Task requirements – The line with "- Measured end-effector", the line with "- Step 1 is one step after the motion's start", and all lines between them in the material below: return these exactly, and no others.

Given data –
-- Opening Marker --

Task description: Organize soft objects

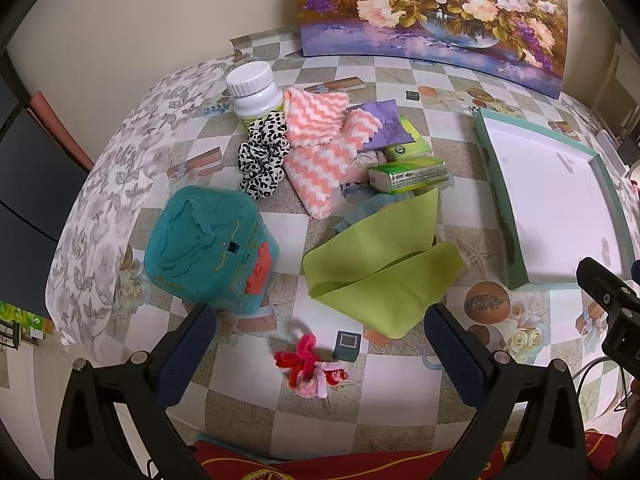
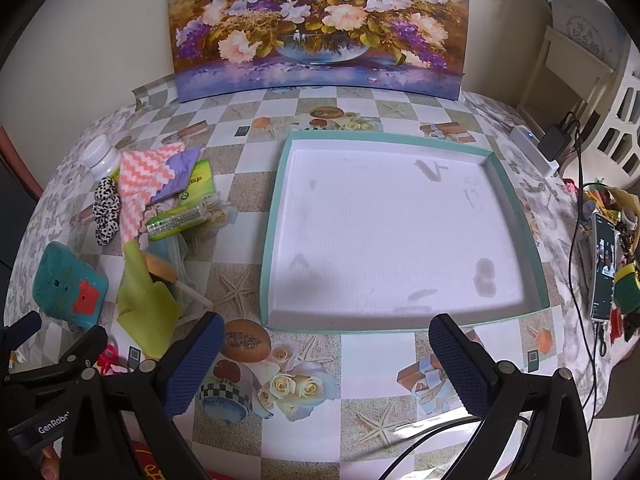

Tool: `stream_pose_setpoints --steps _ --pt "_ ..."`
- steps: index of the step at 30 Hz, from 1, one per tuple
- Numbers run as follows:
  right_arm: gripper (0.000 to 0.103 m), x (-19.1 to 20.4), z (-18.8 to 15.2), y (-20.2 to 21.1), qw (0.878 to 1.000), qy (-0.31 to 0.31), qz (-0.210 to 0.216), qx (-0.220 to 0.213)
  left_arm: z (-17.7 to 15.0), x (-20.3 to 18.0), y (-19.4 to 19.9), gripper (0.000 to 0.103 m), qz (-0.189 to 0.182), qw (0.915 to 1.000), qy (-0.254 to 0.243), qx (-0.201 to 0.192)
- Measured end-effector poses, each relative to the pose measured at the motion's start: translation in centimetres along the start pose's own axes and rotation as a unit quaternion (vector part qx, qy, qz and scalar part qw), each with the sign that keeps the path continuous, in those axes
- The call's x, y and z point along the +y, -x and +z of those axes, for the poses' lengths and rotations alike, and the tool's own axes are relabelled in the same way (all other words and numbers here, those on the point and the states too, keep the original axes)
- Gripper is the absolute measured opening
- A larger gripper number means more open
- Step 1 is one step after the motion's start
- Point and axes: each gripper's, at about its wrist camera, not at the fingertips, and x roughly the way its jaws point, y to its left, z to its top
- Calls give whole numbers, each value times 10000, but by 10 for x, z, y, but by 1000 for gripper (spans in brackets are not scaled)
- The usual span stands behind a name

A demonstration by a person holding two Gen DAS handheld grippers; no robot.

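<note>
Black hand-held gripper (image 2: pixel 324 364), navy textured pads (image 2: pixel 192 364)

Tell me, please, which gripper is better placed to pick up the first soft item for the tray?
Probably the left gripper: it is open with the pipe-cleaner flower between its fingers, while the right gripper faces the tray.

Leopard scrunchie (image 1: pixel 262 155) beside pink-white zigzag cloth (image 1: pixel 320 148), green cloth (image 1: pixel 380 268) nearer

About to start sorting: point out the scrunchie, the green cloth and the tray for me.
scrunchie (image 1: pixel 262 156), left wrist view, on its spotted ruffle.
green cloth (image 1: pixel 380 276), left wrist view, on the folded middle.
tray (image 2: pixel 276 216), right wrist view, on its left teal wall.
</note>
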Motion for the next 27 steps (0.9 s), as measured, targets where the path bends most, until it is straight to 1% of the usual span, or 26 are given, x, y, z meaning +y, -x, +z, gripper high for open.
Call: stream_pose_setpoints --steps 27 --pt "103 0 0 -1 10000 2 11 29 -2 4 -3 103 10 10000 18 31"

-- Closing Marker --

Exercise answer –
- Measured end-effector poses, each relative to the pose measured at the motion's start: translation in centimetres along the start pose's own axes and rotation as a unit quaternion (vector part qx, qy, qz and scalar part qw), each with the sign that keeps the path continuous, in those axes
- The call's x, y and z point along the +y, -x and +z of those axes, for the poses' lengths and rotations alike, and the tool's own axes are relabelled in the same way (all other words and numbers here, those on the point and the states too, keep the original axes)
- Gripper is the absolute measured opening
- A larger gripper number means more open
- Step 1 is one step after the motion's start

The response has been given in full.